Uitspraak
RECHTBANK MIDDEN-NEDERLAND
1.Het onderzoek ter terechtzitting
2.Tenlastelegging
3.Voorvragen
4.Waardering van het bewijs
5.De vorderingen tot tenuitvoerlegging
6.Beslissing
BIJLAGE: De tenlastelegging
Rechtbank Midden-Nederland
Op 12 juli 2013 heeft de Rechtbank Midden-Nederland, zittingslocatie Utrecht, uitspraak gedaan in een strafzaak tegen een verdachte die werd beschuldigd van inbraak in een woning op 29 april 2013. De rechtbank heeft de verdachte vrijgesproken van de tenlastegelegde feiten, omdat niet wettig en overtuigend bewezen kon worden dat hij samen met een ander heeft ingebroken of heeft geprobeerd in te breken in de woning. De officier van justitie had vrijspraak gevorderd voor het primair ten laste gelegde feit, maar achtte de poging tot diefstal, die subsidiair was ten laste gelegd, wel bewezen. De verdediging voerde aan dat er geen bewijs was voor de betrokkenheid van de verdachte bij de inbraak.
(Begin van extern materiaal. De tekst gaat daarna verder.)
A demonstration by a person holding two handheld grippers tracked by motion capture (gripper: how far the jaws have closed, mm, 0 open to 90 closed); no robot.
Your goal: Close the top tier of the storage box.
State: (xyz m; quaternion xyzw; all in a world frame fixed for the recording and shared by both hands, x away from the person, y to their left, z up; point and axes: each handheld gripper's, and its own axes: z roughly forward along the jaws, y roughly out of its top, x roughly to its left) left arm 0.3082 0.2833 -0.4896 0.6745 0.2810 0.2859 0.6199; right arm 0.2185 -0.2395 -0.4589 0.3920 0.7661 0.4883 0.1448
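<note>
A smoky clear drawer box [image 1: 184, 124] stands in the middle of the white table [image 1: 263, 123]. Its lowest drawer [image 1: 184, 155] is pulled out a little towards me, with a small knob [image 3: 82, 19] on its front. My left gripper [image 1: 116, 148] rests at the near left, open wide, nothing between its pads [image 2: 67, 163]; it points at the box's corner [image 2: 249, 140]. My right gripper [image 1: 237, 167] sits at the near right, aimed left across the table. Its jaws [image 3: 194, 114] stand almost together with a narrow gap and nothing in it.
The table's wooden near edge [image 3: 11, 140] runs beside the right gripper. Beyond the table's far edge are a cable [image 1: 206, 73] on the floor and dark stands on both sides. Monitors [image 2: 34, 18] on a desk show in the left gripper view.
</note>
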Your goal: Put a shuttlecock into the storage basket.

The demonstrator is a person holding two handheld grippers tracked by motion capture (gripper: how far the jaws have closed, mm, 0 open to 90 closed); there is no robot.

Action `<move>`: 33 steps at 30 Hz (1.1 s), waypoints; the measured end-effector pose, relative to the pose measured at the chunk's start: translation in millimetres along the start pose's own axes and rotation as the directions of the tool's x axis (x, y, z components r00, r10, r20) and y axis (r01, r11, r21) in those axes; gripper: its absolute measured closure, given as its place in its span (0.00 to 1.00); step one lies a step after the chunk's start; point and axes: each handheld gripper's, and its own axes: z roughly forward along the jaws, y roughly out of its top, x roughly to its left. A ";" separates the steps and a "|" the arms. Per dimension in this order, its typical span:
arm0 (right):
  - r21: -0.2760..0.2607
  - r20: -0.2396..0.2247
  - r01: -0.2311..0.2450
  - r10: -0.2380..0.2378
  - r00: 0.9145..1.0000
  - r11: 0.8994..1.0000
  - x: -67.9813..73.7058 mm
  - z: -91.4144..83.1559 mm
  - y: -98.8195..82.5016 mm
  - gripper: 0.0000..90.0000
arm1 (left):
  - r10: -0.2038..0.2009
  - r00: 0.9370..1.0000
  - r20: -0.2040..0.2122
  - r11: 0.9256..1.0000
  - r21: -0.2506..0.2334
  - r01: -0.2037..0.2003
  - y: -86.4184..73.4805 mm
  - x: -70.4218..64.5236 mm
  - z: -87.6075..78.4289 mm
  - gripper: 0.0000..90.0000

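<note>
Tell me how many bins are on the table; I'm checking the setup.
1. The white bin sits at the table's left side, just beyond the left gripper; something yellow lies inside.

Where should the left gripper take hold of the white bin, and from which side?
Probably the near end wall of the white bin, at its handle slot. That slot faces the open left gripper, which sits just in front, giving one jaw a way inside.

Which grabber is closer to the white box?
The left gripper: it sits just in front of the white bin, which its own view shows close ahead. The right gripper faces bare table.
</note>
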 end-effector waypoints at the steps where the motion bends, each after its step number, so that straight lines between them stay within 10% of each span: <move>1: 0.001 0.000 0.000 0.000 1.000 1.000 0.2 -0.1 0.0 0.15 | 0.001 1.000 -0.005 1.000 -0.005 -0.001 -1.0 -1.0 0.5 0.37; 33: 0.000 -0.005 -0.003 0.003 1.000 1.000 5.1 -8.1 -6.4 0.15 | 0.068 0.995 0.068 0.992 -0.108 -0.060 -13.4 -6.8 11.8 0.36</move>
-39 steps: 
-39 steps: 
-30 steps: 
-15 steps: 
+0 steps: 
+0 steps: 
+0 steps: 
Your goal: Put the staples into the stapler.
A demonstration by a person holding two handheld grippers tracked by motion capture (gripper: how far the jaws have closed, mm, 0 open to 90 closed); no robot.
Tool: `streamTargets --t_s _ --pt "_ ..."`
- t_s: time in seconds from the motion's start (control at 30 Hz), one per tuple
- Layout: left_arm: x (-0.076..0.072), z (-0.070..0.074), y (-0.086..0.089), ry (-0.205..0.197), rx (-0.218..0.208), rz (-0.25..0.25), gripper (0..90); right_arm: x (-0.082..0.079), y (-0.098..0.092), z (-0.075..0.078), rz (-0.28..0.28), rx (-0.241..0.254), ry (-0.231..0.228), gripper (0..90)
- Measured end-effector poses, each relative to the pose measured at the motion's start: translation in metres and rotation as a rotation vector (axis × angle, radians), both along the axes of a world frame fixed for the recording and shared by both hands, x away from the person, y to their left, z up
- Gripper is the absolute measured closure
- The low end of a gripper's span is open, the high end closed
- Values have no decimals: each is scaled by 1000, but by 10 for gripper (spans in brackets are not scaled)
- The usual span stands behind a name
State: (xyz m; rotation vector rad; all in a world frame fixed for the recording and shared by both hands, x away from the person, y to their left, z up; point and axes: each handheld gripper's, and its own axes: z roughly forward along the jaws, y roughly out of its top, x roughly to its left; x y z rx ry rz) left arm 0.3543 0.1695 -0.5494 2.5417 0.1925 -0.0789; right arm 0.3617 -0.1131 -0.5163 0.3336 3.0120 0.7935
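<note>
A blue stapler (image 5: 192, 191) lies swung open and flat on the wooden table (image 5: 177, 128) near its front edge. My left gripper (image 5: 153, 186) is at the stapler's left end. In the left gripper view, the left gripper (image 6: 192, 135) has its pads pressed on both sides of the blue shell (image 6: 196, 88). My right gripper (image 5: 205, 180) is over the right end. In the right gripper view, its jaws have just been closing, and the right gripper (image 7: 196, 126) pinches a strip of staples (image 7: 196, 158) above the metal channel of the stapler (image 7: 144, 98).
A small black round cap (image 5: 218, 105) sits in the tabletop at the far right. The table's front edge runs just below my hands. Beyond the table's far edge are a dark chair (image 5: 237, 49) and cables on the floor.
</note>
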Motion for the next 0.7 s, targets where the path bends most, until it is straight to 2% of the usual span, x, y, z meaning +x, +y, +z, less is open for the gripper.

Tijdens de zitting op 28 juni 2013 heeft de rechtbank de vordering van de officier van justitie en de argumenten van de verdachte en zijn advocaat, mr. A.J. Admiraal, gehoord. De rechtbank heeft vastgesteld dat de dagvaarding geldig was en dat zij bevoegd was om de zaak te behandelen. De rechtbank heeft de bewijswaardering uitvoerig besproken, waarbij zij de verklaringen van getuigen en de omstandigheden rondom de aanhouding van de medeverdachte in overweging heeft genomen.
De rechtbank concludeerde dat, hoewel er aanwijzingen waren dat de verdachte betrokken was bij de inbraak, er geen sluitend bewijs was dat hij op de plaats delict aanwezig was geweest. De rechtbank oordeelde dat de verklaring van de verdachte over zijn aanwezigheid in de omgeving van de woning niet overtuigend was en dat er geen technisch bewijs was dat zijn betrokkenheid kon bevestigen. Daarom werd de verdachte vrijgesproken van het ten laste gelegde feit. De vorderingen tot tenuitvoerlegging van eerdere veroordelingen werden eveneens afgewezen, omdat de verdachte niet schuldig was bevonden aan een nieuw strafbaar feit.